#### THE TASK
Only the lines from the top of the data through the line with "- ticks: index" should be repeated, each exactly as written.
* * * * * * * * *
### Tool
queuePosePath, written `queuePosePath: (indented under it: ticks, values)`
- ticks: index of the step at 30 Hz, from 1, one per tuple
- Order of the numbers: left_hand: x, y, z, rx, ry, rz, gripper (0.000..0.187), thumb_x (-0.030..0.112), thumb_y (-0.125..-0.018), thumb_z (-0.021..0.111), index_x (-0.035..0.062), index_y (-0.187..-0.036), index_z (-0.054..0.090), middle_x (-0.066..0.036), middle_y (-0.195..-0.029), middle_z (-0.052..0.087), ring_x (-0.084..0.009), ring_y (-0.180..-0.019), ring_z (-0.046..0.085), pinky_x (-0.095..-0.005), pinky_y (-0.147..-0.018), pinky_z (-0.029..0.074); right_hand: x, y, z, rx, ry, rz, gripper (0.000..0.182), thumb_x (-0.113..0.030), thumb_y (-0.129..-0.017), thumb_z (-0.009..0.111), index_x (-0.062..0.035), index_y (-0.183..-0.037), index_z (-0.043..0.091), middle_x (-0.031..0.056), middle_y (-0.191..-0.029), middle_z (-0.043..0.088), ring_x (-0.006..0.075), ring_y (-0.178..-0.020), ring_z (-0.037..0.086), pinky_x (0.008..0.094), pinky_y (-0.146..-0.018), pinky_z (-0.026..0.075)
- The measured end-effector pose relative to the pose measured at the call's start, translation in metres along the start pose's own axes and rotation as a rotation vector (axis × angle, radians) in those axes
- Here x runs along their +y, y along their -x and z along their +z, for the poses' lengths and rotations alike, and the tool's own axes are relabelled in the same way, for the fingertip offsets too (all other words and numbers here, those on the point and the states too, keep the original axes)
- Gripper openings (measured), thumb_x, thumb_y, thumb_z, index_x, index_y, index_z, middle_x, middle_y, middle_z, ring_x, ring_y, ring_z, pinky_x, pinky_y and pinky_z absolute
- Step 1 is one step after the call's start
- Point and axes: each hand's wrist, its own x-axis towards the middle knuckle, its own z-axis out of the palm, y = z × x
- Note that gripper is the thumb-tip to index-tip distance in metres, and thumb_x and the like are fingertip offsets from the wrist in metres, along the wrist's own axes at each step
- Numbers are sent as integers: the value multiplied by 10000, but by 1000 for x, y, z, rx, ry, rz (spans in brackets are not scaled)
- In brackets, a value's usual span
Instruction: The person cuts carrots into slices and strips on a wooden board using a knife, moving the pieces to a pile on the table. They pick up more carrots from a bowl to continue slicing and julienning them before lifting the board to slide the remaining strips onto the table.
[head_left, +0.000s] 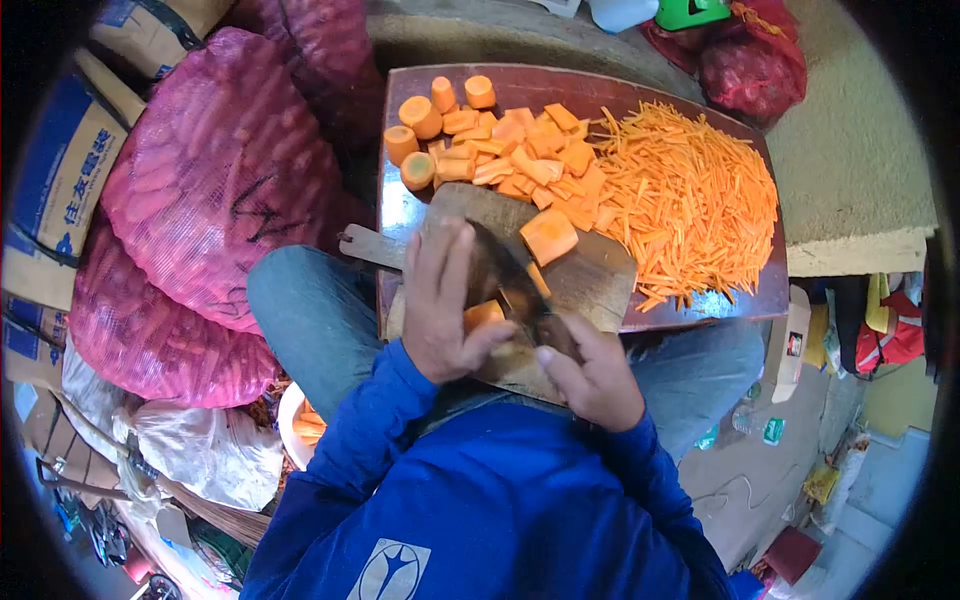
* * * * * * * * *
#### COMPLETED EXERCISE
### Tool
queuePosePath, written `queuePosePath: (indented under it: ticks, values)`
- ticks: index of the step at 30 Hz, from 1, one per tuple

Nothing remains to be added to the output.